Is Congress expanding its knowledge to meet oversight demands?

Another Hill hearing on social media shows members and staff struggling to keep pace with the knowledge required to do oversight on technology topics.

U.S. Capitol (Photo by M DOGAN / Shutterstock)
 

When Facebook founder Mark Zuckerberg testified on Capitol Hill in April, the public got a close look at a problem mostly known to tech policy insiders: most members of Congress are not familiar enough with technology to ask good questions.

The Facebook hearings represented "the first real public show of just how badly Congress is struggling to understand just how tech is changing society," said Travis Moore, the founder of TechCongress , a group that gives Capitol Hill fellowships to promising young techies. "This is going to keep happening."

A July 17 House Judiciary Committee hearing on social media content filtering illustrated these challenges.

Much of the two-and-a-half-hour hearing was spent by Republicans accusing the social media giants of conservative bias, by Democrats rebutting this claim and asking why certain conspiracy pages remained on the site and by executives representing Facebook, YouTube and Twitter explaining to lawmakers how their algorithms and content policies work.

However, at one point, Rep.
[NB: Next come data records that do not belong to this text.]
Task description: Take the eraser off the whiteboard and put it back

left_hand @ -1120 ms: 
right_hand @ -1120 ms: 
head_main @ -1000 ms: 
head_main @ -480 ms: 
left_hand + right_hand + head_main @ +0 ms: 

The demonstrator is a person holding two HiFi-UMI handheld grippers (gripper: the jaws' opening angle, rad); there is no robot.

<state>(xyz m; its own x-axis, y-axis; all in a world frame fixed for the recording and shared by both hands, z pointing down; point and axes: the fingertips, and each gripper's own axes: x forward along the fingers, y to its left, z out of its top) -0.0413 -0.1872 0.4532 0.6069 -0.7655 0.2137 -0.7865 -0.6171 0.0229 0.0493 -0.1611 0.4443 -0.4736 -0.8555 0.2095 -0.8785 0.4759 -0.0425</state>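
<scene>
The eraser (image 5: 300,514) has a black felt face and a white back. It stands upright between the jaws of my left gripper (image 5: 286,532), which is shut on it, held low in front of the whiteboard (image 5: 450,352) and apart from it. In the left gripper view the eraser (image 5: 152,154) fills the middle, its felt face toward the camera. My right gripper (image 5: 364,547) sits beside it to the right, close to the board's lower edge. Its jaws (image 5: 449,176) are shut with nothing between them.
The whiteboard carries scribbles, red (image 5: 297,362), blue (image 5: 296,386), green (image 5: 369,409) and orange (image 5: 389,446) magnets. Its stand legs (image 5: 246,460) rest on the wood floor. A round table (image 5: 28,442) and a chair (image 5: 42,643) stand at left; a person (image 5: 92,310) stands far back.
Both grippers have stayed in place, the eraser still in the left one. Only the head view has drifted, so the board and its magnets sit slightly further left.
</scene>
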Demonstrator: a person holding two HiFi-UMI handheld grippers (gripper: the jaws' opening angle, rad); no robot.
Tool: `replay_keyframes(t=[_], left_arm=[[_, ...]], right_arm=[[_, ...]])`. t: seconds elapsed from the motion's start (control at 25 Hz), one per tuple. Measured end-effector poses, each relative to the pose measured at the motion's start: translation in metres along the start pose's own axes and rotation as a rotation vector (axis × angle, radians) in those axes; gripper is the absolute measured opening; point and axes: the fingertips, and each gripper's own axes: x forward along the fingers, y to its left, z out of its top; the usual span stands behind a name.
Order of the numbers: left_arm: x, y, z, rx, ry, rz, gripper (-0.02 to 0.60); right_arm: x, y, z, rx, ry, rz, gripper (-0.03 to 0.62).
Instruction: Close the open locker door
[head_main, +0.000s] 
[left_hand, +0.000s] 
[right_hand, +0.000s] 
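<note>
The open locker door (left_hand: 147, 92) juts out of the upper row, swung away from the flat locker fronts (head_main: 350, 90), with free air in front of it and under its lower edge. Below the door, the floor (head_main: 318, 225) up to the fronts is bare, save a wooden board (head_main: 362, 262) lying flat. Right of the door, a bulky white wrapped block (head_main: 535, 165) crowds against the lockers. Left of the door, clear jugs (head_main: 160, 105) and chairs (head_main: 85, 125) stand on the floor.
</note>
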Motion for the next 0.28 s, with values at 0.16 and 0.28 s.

Steve King (R-Iowa) observed of the audience packed into the hearing room, "there's not one grey head in the entire gallery." That was not true of those asking the questions.

But the problem runs deeper than the greying members of Congress, argued Kevin Kosar vice president for policy at the think tank R Street Institute.

"The success of a committee is driven in part by the members in Congress who are on it, and if they're committed to doing the grubby, oversight activities… that don't necessarily attract voter attention," he said, adding, "the size and quality of a committee's staff will greatly affect committee behavior."

In 2001 the Judiciary Committee had "about 25 policy-focused staffers for every communications aide," said Casey Burgat, a Governance Project fellow at R Street. "Now the ratio is closer to five-to-one."

Kosar also noted that the staffs of nonpartisan congressional assistance entities, such as the Congressional Research Service and the Government Accountability Office, have seen their staff size decrease. And in the technology arena, that knowledge gap is even more glaring.

Congress once had the Office of Technology Assessment, an internal congressional think tank that produced reports on technical matters for lawmakers, but it was shuttered in the 1990s to cut costs.

Earlier this year, lawmakers attempted to revive OTA, which peaked at a budget of $20 million and a size of 140 staffers, but the bid failed on a mostly party-line vote in the House.

"Technology is kind of creating havoc with the jurisdiction of just about every committee because tech is touching just about everything," said Kosar.

Especially in the face of massive new companies worth billions and powerful lobbying groups, knowing the right questions to ask becomes even trickier and more pressing, said Moore, who founded and runs the Tech Congress program, which places graduate students in technology fields in the offices of lawmakers and congressional committees.

"These issues are complex. They are hard to wrap your head around," he said. "Technology is not something you can learn on the go in the way you can other subjects."

In the days following the April Facebook hearings, Sen. Lindsey Graham (R-S.C.) told the New York Times if Congress did not end up writing and passing new regulations to prevent similar data sharing issues in the future, "we'll look like a bunch of idiots."

But three months later, Moore still isn't sure what came out of the Facebook hearings.

"If those members can't agree what the problems were, what the root causes are, what the regulatory gaps or the self-regulatory gaps in industry that caused Facebook to use or share your data [are]… then you're not going to get to any resolution," he said. "Without an accurate understanding of the issues, you can't even begin to start to define the problem," let alone legislate for it.

Moore noted that while some offices have recently begun to bring in technologists as staffers,

it is still far from the norm in Congress.

"Decent, functional government in the 21st century requires a technologist at the table," he said. "This is going to happen eventually. Congress is going to bring in tech people eventually."